Optional<String> name = Optional.ofNullable("Hardik");
name.ifPresent(System.out::println);  // Consumer
String result = name.orElseGet(() -> "Default"); // Supplier

🔹 Advantages

  • ✅ Concise, expressive, less boilerplate.
  • ✅ Encourages immutability → fewer bugs.
  • ✅ Easy parallelism with Streams.
  • ✅ Declarative style (focus on what, not how).
  • ✅ Functions are composable & testable.

🔹 When to Use / Avoid

Use When:

  • Data processing pipelines (filter, map, reduce).
  • Callbacks, event handling.
  • Concurrency with CompletableFuture, parallelStream.

Avoid When:

  • Performance-critical loops (lambda overhead).
  • Heavy mutable state.
  • Complex recursion (no tail-call optimization).

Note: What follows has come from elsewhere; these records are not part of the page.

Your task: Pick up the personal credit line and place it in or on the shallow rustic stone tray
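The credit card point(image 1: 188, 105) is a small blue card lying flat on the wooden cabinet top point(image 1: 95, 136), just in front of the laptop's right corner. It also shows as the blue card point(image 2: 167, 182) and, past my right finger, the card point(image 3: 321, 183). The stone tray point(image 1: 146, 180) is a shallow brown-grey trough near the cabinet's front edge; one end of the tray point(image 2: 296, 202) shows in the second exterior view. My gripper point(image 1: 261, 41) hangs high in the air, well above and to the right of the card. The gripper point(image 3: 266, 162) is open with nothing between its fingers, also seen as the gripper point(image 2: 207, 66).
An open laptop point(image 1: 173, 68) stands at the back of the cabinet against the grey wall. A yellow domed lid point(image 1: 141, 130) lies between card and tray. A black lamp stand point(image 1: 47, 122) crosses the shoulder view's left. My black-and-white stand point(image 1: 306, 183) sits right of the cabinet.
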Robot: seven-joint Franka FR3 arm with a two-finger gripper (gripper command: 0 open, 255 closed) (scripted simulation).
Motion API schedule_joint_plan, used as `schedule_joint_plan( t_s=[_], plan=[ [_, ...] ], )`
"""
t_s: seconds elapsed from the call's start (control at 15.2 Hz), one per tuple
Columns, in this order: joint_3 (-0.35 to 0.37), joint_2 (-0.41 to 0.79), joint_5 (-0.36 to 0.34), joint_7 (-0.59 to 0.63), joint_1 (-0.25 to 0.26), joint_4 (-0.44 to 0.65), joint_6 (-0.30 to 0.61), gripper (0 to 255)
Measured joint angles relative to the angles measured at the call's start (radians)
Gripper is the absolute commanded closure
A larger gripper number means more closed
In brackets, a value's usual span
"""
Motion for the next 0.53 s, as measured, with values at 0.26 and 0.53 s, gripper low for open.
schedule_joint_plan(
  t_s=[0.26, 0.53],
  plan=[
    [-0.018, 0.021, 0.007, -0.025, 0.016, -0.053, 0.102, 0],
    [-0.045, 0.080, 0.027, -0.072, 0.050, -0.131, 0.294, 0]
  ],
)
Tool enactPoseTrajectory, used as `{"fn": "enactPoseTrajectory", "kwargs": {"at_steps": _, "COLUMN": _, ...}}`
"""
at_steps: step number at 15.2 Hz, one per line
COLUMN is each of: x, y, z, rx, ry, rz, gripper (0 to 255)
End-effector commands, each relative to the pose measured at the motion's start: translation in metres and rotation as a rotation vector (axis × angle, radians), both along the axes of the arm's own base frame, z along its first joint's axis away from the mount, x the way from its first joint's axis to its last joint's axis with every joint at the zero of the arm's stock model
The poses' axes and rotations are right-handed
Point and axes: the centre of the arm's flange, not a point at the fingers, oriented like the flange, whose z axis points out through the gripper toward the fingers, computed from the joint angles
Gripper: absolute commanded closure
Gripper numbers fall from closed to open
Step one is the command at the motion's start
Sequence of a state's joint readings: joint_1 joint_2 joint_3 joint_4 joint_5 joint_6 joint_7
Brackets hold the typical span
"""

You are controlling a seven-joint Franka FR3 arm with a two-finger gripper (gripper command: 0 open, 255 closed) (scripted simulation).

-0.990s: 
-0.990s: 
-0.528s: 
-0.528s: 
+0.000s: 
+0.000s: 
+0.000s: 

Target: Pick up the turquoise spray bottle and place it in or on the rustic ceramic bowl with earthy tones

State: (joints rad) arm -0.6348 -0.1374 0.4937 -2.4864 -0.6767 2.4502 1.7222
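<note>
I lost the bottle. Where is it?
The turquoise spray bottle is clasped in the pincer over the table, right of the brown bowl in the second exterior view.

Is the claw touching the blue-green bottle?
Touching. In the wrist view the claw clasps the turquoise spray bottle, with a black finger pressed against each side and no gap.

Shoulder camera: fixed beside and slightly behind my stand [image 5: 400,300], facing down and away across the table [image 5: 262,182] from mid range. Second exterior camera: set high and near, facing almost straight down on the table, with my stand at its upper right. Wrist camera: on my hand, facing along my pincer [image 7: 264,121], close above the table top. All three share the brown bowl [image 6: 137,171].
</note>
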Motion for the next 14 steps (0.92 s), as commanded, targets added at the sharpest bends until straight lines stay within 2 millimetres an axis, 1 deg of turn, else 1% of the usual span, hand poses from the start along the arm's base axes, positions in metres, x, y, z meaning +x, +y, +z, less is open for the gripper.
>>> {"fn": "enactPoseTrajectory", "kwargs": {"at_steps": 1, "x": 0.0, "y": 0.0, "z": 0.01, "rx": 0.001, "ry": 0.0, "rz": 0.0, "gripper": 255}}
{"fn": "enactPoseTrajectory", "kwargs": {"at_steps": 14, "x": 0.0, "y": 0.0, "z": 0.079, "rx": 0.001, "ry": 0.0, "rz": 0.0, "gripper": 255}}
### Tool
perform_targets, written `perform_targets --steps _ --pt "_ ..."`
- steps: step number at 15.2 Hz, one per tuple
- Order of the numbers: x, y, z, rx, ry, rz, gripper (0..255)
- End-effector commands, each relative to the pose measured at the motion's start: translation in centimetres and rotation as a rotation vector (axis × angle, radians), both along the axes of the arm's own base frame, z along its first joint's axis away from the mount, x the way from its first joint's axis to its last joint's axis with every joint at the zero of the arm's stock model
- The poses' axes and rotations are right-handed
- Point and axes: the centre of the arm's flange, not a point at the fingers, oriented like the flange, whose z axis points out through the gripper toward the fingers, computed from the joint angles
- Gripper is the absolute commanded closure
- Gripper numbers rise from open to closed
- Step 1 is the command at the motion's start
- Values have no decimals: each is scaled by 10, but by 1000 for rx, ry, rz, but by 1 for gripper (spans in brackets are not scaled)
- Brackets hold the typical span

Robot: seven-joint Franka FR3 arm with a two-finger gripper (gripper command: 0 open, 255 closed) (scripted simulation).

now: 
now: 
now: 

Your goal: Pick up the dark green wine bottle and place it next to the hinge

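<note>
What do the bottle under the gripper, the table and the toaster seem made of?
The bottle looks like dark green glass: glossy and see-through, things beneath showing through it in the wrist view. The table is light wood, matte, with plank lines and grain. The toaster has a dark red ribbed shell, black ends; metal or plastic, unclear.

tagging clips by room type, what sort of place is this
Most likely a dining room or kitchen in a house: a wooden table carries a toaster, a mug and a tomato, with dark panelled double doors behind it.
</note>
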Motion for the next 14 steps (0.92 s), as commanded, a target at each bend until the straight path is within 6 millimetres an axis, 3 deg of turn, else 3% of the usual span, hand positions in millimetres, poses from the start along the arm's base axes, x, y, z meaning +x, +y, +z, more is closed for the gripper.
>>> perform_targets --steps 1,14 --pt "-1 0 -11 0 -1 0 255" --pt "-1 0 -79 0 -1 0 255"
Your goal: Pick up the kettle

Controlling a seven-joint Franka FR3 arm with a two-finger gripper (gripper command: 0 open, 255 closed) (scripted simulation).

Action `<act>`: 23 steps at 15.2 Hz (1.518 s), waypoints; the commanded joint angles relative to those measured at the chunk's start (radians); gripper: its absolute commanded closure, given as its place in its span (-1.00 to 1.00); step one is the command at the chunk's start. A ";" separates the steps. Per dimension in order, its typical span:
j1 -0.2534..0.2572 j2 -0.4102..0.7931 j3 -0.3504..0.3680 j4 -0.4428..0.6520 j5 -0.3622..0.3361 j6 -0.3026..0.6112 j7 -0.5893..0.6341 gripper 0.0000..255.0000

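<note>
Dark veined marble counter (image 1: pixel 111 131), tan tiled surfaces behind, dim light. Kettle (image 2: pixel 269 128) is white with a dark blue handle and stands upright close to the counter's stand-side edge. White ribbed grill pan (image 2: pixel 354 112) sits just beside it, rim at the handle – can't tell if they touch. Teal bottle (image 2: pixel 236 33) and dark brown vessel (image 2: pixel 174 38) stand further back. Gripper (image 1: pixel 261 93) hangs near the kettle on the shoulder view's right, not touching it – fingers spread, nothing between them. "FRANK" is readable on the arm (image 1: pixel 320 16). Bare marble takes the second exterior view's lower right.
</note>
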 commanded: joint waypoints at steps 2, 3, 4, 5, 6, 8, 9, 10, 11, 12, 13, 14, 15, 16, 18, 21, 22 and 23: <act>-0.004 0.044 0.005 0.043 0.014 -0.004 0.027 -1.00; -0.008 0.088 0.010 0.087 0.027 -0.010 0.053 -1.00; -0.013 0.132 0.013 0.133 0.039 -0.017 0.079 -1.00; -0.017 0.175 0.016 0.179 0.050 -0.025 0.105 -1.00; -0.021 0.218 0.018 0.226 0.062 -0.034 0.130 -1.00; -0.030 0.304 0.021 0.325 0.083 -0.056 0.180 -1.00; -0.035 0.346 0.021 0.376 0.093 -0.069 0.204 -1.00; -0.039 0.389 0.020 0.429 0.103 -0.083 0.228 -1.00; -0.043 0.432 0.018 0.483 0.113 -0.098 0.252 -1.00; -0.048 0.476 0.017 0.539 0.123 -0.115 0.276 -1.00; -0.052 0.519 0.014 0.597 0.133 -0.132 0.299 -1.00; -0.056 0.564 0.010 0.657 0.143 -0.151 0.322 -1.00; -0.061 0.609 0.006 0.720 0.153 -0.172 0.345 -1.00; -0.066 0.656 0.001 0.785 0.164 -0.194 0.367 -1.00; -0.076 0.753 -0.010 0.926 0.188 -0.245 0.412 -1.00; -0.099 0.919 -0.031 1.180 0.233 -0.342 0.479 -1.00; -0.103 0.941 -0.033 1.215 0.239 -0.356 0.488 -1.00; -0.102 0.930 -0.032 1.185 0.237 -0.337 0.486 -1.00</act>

🔹 Data Structures Best with FP

  • Collections (List, Set, Map) → perfect with Streams.
  • Concurrent Collections (e.g., ConcurrentHashMap) with computeIfAbsent, merge.
  • Immutable Collections (Java 9+: List.of(), Map.of()).
  • Arrays with Arrays.stream().
  • Optional for null-safety.

🔹 Complete Example

import java.util.*;
import java.util.function.*;

public class FunctionalDemo {
    public static void main(String[] args) {
        List<String> names = Arrays.asList("John", "Maya", "Hardik", "Meera");

        Predicate<String> startsWithM = s -> s.startsWith("M");
        Function<String, Integer> length = String::length;
        Consumer<String> printer = System.out::println;
        Supplier<Date> now = Date::new;

        names.stream()
             .filter(startsWithM)   // Predicate
             .map(length.andThen(Object::toString)) // Function
             .forEach(printer);     // Consumer

        System.out.println("Current Date: " + now.get());
    }
}

✅ This cheat sheet covers all major functional interfaces, method references, usage in Streams/Optional, advantages, best practices, and examples.